Based on these considerations, the Obama Administration recognized that the selection of Philadelphia as the location for a major anti-poverty initiative would amount to much more than a new collaboration; it would demonstrate, for the first time, a way in which institutional engagement in urban communities, coordinated with public and private investment that was facilitated by--but not dependent on--the federal government could be elevated to a new level and produce positive results on a large scale.

Serendipitously, the first results of this policy could be showcased to people visiting Philadelphia for the Democratic convention that would open in July, six months after the policy-launch announcement.
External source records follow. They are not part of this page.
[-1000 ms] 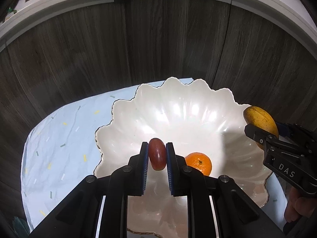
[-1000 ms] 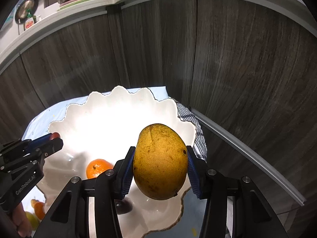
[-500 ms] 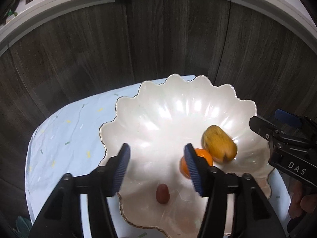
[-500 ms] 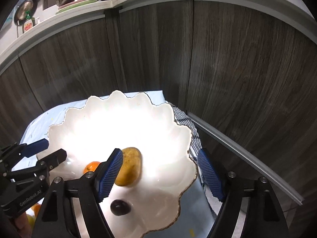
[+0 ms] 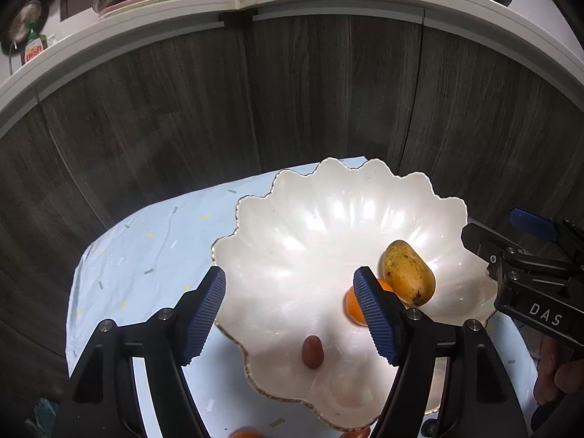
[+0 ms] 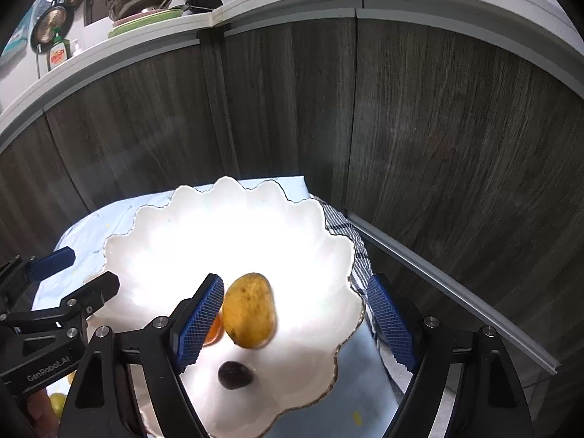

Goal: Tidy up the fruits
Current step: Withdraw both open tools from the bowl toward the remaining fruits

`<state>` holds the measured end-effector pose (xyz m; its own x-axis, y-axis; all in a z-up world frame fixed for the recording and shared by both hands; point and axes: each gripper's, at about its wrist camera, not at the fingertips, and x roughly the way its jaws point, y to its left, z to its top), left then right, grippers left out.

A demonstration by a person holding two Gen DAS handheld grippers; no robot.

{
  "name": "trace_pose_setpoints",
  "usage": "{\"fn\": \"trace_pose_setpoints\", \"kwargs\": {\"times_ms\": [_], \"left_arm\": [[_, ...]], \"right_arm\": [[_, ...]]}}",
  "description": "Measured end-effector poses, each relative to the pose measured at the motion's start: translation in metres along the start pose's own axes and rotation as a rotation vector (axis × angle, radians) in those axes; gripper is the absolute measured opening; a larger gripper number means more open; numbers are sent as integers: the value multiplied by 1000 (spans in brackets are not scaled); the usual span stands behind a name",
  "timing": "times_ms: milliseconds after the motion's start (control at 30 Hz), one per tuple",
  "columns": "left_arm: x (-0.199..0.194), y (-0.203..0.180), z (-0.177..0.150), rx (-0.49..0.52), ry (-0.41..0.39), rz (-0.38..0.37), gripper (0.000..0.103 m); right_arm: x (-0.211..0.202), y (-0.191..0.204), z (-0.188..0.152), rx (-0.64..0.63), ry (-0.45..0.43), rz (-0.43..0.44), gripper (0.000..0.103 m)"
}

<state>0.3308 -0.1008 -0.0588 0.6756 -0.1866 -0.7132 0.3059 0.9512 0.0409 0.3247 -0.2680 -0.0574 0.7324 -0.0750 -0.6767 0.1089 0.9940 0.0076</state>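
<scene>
Hovering empty above the bowl (image 5: 430,186), both grippers (image 5: 288,314) (image 6: 295,321) gape, released so mango (image 5: 408,272), orange (image 5: 352,304) and plum (image 5: 312,351) rest inside it.

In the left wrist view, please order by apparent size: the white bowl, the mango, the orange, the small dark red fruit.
1. white bowl
2. mango
3. orange, though the gripper finger partly hides it, so this is unsure
4. small dark red fruit

bowl (image 5: 328,197) far half free, mango (image 5: 408,273) right
</scene>
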Motion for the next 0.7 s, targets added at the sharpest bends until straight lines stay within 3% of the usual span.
{"fn": "trace_pose_setpoints", "kwargs": {"times_ms": [700], "left_arm": [[-51,21,-10,-37,-50,47,72]], "right_arm": [[-45,27,2,-20,-59,35,82]]}}
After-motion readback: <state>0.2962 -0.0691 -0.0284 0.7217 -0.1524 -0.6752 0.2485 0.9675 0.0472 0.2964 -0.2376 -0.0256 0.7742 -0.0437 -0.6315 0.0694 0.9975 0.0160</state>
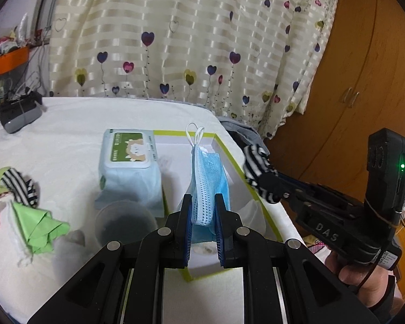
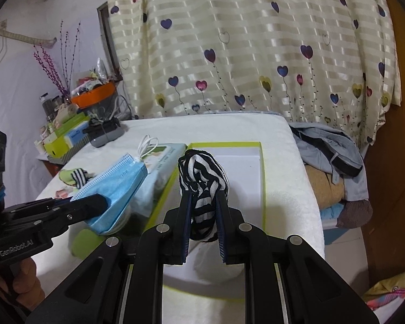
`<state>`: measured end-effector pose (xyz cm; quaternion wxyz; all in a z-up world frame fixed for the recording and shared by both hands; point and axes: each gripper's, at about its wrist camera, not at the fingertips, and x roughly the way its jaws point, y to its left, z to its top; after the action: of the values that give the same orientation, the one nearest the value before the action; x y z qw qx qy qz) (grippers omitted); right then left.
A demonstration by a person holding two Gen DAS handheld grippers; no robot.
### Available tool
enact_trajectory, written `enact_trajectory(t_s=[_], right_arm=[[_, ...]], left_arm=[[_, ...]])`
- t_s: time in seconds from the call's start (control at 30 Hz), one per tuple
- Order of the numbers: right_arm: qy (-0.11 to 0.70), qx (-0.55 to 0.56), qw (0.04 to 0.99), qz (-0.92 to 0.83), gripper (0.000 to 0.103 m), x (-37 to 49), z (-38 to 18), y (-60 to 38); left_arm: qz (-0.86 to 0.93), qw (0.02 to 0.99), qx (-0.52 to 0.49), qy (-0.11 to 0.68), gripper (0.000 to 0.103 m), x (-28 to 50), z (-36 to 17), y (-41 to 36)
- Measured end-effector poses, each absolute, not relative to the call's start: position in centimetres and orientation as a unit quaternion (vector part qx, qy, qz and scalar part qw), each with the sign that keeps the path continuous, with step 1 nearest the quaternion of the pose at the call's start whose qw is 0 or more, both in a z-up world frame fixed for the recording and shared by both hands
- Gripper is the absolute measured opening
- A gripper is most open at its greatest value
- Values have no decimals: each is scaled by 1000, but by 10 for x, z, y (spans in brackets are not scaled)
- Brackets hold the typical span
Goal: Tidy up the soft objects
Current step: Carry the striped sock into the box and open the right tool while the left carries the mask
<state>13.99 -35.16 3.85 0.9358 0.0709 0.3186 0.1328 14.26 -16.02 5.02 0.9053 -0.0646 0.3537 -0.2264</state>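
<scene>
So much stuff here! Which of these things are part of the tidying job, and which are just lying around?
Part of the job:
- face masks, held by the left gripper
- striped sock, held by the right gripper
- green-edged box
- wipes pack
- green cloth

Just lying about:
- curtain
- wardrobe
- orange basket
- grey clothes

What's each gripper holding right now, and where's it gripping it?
The left gripper pinches a folded blue face mask at its lower edge. The right gripper clamps a black-and-white striped sock around its middle.
</scene>
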Motion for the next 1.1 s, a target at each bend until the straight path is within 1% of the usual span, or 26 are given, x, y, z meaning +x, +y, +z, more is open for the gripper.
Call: enact_trajectory(t_s=[0.27,0.67,0.73,0.77,0.8,0.87,1.1], right_arm=[[339,72,928,133,18,172,21,-353],[366,88,917,129,18,199,-3,-360],[362,88,920,124,25,198,-4,-363],[361,90,920,125,32,198,-4,-364],[359,92,920,129,42,197,-4,-364],[355,94,921,133,53,196,-3,-365],[341,106,925,131,53,187,5,-371]], left_arm=[[-211,900,-49,378,13,172,37,-179],[-203,896,-38,394,13,194,23,-194],[-200,895,-39,397,13,197,21,-195],[-199,894,-39,399,13,199,20,-195],[-199,894,-39,400,13,201,19,-195],[-198,894,-37,401,13,203,19,-197],[-200,891,-36,406,16,213,14,-205]])
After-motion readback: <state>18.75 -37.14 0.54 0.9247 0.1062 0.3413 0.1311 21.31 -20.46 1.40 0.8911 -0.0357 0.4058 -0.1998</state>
Self-Interest and Public Interest

During the months leading up to the November elections, the Mayor’s Office of Community Empowerment and Opportunity had hosted a series of meetings to complete a draft of the policy. The approach proposed as the basis for this policy appealed to representatives of the three universities and other participants because it didn’t require them to share any of their funding with the city (or any other party) or to relinquish control over the management of current and proposed activities.  They had simply agreed that they would work together to advance a common mission: pursue the most effective ways to reduce poverty within the Choice/Promise target areas by providing community members with substantially improved access to education, training, and supportive services that would increase the prospects for success in the 21st century workforce. In support of this mission, the participants agreed to work together to secure White House buy-in and related support for the policy, leverage new funding to broaden the impact of their activities, and establish performance measures that would become part of an annual independent performance monitoring of the policy.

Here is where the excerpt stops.